How to Identify Whole Grains
By Sara Butler
Whole grains are an important part of your diet. They provide you with important nutrients your body needs to be healthy such as zinc, fiber, and magnesium. You probably see products labeled as whole grains everywhere, but how can you be sure that what you’re buying is really what you need? Here’s what you need to know about choosing whole grain products at the store and how to store them to keep them fresh and safe.
Look at the Label
Choosing whole grain products doesn’t have to be complicated. Just take a look at the nutrition facts label when deciding which product is best. Look for ingredients such as:
- Whole grain corn
- Whole grain flour
- Whole grain brown rice
- Whole rye
Foods labeled as 100 percent whole wheat, high fiber, and multi-grain may not necessarily contain whole grains -- you must look at the label to make sure.
Think of Fiber
You want to choose a whole grain fiber that has more than 3 grams per serving. If it does, then it’s a great source of fiber. If it goes up to 5 or more grams, then that’s even better. Anything below 3 grams probably isn’t the whole grain you are looking for. Don’t let it pull its non-whole grain Jedi mind tricks on you.
You should also look for choices that are lower in saturated fat, added sugars, and sodium.
What About Gluten?
If you can’t eat gluten, then there’s still hope that some whole grains are for you -- you simply have to choose wisely. Check out products made with buckwheat, popcorn, wild rice, quinoa, brown rice, and gluten-free oats to fill the whole grain void in your life.
Is it Fresh?
You should purchase whole grain products that are well sealed and tightly packed. They should smell and look fresh, too.
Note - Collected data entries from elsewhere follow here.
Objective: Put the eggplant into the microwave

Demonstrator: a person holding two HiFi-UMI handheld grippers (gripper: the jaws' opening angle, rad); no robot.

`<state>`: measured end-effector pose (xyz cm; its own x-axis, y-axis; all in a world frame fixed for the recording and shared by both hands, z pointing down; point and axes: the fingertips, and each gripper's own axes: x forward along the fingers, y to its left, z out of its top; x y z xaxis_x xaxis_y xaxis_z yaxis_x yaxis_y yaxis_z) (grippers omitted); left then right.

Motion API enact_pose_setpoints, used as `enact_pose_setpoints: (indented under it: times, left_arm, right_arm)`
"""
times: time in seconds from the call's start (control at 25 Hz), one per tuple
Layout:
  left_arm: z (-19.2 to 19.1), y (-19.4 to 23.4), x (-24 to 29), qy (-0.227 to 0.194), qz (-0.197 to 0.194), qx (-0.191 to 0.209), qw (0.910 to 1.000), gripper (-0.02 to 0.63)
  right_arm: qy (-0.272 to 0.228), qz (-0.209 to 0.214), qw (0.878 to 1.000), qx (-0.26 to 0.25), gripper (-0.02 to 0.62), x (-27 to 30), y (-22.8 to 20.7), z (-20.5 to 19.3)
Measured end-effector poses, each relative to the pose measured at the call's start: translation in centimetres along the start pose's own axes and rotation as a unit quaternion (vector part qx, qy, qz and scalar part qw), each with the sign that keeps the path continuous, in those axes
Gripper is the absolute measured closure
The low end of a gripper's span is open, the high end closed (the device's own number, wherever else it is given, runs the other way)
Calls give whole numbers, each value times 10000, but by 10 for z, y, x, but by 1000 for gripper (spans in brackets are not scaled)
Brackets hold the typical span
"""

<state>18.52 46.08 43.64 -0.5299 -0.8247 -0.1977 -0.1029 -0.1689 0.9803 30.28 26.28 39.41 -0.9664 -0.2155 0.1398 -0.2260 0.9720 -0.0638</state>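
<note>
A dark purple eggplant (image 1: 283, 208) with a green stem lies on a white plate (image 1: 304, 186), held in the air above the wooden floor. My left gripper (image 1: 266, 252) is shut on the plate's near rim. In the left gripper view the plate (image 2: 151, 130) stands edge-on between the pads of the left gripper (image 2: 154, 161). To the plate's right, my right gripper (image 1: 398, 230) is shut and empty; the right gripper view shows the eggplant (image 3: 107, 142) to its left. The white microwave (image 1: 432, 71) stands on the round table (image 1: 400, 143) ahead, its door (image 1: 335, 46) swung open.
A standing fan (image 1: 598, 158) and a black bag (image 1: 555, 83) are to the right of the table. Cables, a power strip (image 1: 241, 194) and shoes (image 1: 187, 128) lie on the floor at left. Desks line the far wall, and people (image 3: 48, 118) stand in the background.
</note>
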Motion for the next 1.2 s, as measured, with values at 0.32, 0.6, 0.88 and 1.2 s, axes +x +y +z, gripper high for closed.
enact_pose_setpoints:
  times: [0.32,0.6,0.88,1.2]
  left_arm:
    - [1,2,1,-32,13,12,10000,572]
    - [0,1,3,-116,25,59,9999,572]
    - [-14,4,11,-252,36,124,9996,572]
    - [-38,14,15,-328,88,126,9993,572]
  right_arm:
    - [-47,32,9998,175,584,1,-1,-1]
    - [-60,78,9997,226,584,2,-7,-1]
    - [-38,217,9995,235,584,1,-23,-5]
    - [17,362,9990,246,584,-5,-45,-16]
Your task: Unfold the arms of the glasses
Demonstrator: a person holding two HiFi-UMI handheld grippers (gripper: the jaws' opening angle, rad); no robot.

If you buy whole grains from a bulk bin, then you should use containers with tight-fitting lids and store them in a dry, cool location. Sealed containers will help to keep the product from being infested with bugs and will help maintain its freshness.
It’s a good idea to buy only what you need and will use quickly because the shelf life can vary wildly between different whole grain products. Some can be kept refrigerated for a couple of months, while others only last a week or less.
Whole grains are important, so don't forget to add them to your shopping list!